• WORK ORDER:
The lines below, from the one holding "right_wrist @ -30" through the one holding "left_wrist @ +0", are to be restated word for word, with all images left out.
**** RECORDS SUPPLIED ****
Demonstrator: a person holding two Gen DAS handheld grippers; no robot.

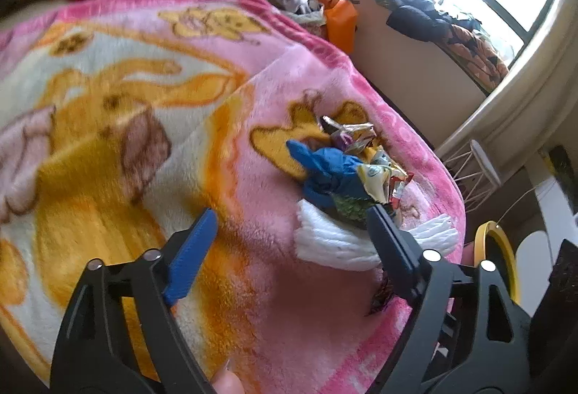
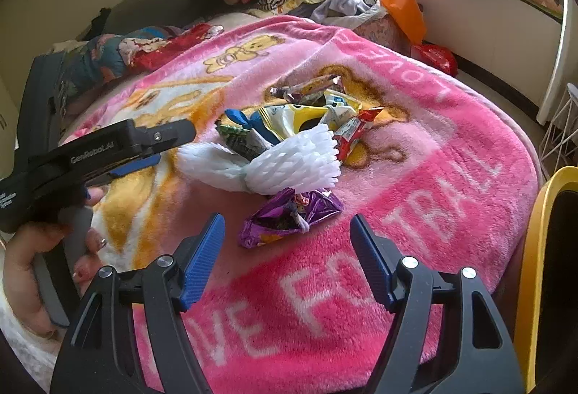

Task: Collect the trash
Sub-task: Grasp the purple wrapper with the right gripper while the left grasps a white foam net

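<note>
Right gripper [image 2: 287, 258]: jaws spread wide, nothing between the pads, nothing touched. It points down and forward over the pink blanket [image 2: 415, 177] that covers the bed.

Purple wrapper [image 2: 289, 218]: nearest piece of trash to the right gripper, lying flat on the blanket just ahead of the fingertips and roughly centred on the gap. Its long axis runs across the line of approach, lower left to upper right in the right wrist view.

White foam net [image 2: 289, 161]: just beyond the purple wrapper and overlapping its far edge; long axis also crosswise.

Remaining wrappers [image 2: 307, 115]: yellow, red, green and blue pieces heaped behind the foam net, touching one another.

Left gripper [image 1: 290, 226]: jaws spread, holding nothing; its right finger sits at the edge of the foam net, contact uncertain. It approaches the heap from the left.

Judgement: the right gripper is better placed for the purple wrapper, the left for the foam net.

Yellow-rimmed bin [image 2: 542, 249]: beside the bed, right edge.
</note>
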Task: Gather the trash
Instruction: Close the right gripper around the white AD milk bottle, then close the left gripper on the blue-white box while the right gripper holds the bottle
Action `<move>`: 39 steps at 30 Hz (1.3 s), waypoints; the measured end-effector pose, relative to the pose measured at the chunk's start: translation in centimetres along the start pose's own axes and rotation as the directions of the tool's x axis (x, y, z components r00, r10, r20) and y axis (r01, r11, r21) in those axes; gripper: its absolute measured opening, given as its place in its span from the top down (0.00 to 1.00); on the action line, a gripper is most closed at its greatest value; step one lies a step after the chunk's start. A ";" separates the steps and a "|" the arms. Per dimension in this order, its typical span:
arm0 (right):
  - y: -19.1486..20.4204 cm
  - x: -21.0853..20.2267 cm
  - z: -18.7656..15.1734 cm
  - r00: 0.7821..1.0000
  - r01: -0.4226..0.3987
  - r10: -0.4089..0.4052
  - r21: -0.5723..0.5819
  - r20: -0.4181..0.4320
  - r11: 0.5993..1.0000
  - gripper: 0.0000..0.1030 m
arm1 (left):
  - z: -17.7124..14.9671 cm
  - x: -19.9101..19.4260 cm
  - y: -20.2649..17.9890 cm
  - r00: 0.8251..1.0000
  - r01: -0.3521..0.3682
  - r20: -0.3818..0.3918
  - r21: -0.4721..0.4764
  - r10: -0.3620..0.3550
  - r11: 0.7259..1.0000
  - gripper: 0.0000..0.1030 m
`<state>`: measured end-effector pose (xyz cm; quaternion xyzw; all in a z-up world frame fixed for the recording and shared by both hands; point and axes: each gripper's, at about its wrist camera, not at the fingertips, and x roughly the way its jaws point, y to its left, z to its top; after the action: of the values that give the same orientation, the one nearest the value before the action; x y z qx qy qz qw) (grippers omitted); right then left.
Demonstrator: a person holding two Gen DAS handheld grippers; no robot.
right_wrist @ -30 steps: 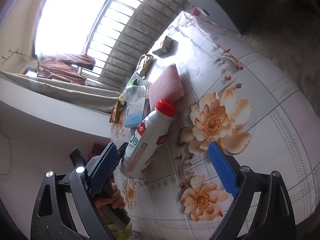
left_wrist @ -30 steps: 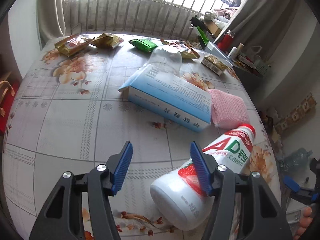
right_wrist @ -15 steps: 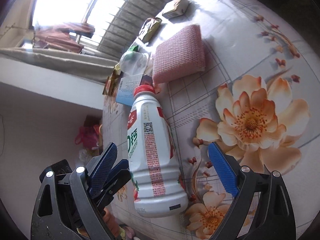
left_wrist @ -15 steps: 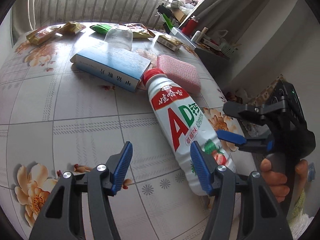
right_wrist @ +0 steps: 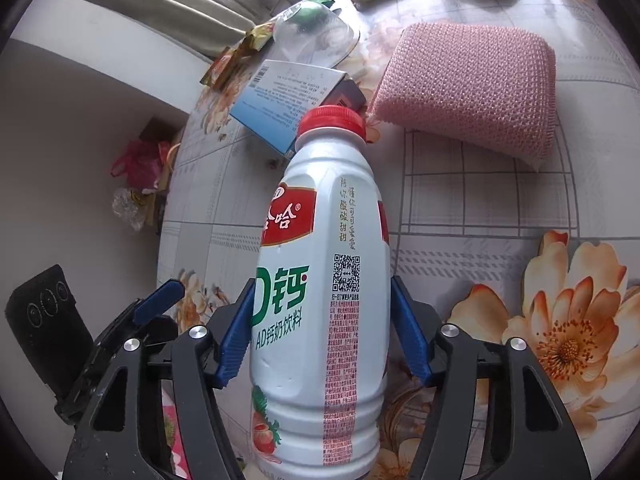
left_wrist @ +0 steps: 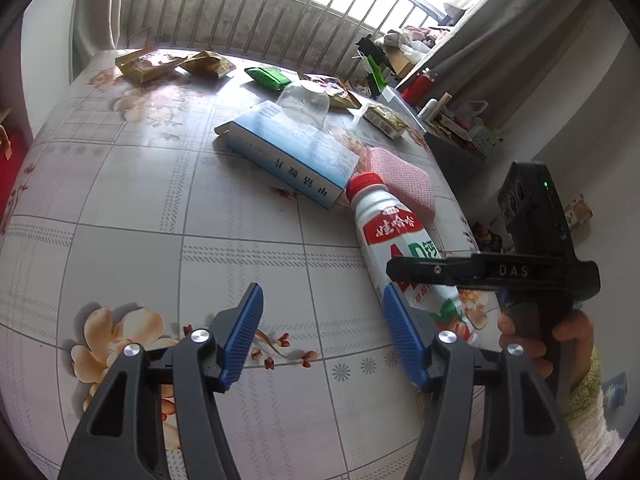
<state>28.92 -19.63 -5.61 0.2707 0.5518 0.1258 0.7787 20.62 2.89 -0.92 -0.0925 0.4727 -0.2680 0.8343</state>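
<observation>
In the right wrist view, the white drink bottle (right_wrist: 320,280) with its red cap (right_wrist: 331,119) fills the centre of the frame, lying on the flowered counter (right_wrist: 500,216) with its cap pointing toward the top. The right gripper (right_wrist: 322,330) has its blue fingers (right_wrist: 410,334) on either side of the bottle's lower body, closed in against its two sides. At upper right of that frame lies a pink sponge (right_wrist: 468,88), just beside the cap. At upper centre a blue-and-white box (right_wrist: 286,100) sits close behind the cap, with a clear upturned cup (right_wrist: 312,36) beyond it.

In the left wrist view, the left gripper (left_wrist: 322,336) sits at lower centre with its fingers (left_wrist: 244,334) spread wide and nothing between them, above bare counter (left_wrist: 132,200). The bottle (left_wrist: 394,236) lies to the right of centre, cap toward the box (left_wrist: 288,152) and the sponge (left_wrist: 404,180). The right gripper (left_wrist: 404,280) reaches in from the right edge across the bottle's lower half, held by a hand (left_wrist: 560,340) at lower right. Along the top of the frame, near the window bars, lie several snack wrappers: two golden ones (left_wrist: 148,64) at upper left and a green packet (left_wrist: 268,77) near centre.
</observation>
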 end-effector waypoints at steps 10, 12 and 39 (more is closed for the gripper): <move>-2.7 -3.7 -3.8 0.993 0.029 -0.035 0.056 0.114 0.998 0.45 | 6.8 4.5 1.4 0.999 0.036 -0.015 -0.276 -0.042 0.960 0.08; -3.8 -4.5 -4.9 0.991 0.016 -0.027 0.080 0.132 0.997 0.45 | 8.6 5.9 1.6 1.000 0.011 -0.018 -0.330 -0.018 0.944 0.08; -7.0 -7.1 -8.0 0.975 -0.025 -0.005 0.130 0.221 0.991 0.45 | 12.3 14.0 -0.1 0.932 -0.362 -0.058 -0.112 0.357 0.926 0.13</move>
<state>18.24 -26.69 -5.89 0.3368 0.4677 0.0621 0.8148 36.67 -5.89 -4.64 -0.0495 0.5123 -0.0832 0.8533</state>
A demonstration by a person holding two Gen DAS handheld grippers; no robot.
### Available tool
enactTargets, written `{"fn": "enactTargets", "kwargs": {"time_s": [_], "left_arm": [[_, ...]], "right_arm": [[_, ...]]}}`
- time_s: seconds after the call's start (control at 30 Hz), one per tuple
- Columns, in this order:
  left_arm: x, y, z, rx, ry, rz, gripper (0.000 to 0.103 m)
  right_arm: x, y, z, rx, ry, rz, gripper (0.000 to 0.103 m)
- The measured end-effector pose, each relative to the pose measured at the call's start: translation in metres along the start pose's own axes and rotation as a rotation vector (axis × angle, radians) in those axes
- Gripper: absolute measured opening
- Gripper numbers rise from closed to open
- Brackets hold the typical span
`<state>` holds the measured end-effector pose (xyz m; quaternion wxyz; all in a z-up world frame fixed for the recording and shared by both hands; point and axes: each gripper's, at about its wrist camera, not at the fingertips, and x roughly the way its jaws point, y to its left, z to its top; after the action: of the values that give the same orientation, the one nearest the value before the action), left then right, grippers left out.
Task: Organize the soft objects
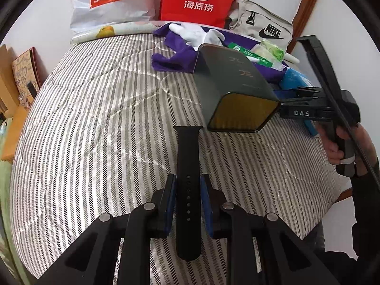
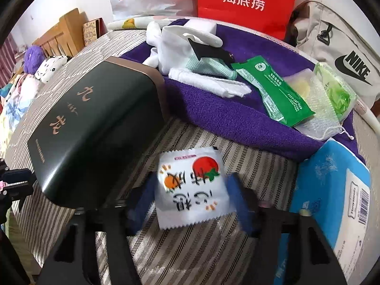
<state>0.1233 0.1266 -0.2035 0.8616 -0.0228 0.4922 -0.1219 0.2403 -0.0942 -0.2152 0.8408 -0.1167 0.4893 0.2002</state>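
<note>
You get bright, even daylight in both views, with soft shadows only. Strong fisheye bending curves the striped bed cover (image 1: pixel 95 118) and leaves black corners around each frame. In the left wrist view a pale sheen runs across the dark box (image 1: pixel 228 71). In the right wrist view the right gripper (image 2: pixel 190 204) and the white sachet (image 2: pixel 192 187) are smeared by motion blur; the rest is sharp.

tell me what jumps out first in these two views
The bright red paper bag with white lettering stands at the far edge of the striped bed cover. Nearer, a dark green box with gold edges lies tilted beside a purple towel heaped with white cloths and packets.
</note>
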Motion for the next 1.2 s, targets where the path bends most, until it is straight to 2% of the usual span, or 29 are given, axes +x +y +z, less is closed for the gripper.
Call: {"fn": "enactTargets", "kwargs": {"time_s": [0.23, 0.27, 0.3, 0.33, 0.57, 0.87, 1.1, 1.2], "left_arm": [[0.001, -0.001, -0.002, -0.006, 0.006, 0.001, 0.02], [0.001, -0.002, -0.002, -0.007, 0.005, -0.002, 0.02], [0.0, -0.002, -0.002, -0.01, 0.004, -0.007, 0.02], [-0.001, -0.003, -0.002, -0.011, 0.002, -0.012, 0.02], [-0.003, -0.014, -0.006, -0.017, -0.007, -0.014, 0.02], [-0.017, -0.043, -0.017, -0.002, -0.018, -0.024, 0.02], [-0.017, -0.07, -0.023, 0.006, -0.021, -0.01, 0.02], [-0.014, -0.078, -0.024, 0.007, -0.02, 0.01, 0.02]], "right_arm": [[-0.007, 0.007, -0.01, -0.015, -0.002, -0.011, 0.039], [-0.009, 0.007, -0.013, -0.011, -0.001, -0.004, 0.034], [-0.011, 0.008, -0.015, -0.008, 0.0, 0.001, 0.019], [-0.013, 0.008, -0.017, -0.001, 0.007, 0.01, 0.014], [-0.036, 0.021, -0.039, -0.005, -0.021, 0.042, 0.014], [-0.091, 0.018, -0.095, 0.032, -0.074, 0.059, 0.014], [-0.105, -0.012, -0.143, 0.134, -0.078, 0.019, 0.014], [-0.105, -0.027, -0.157, 0.171, -0.072, -0.024, 0.014]]}}
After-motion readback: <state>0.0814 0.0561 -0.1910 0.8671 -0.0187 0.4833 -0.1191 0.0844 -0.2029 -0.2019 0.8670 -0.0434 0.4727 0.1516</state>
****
• RESPONSE TO THIS TASK:
right_wrist @ -30 steps: 
left_wrist @ -30 steps: 
right_wrist @ -15 steps: 
left_wrist @ -15 steps: 
right_wrist @ +0 steps: 
left_wrist @ +0 steps: 

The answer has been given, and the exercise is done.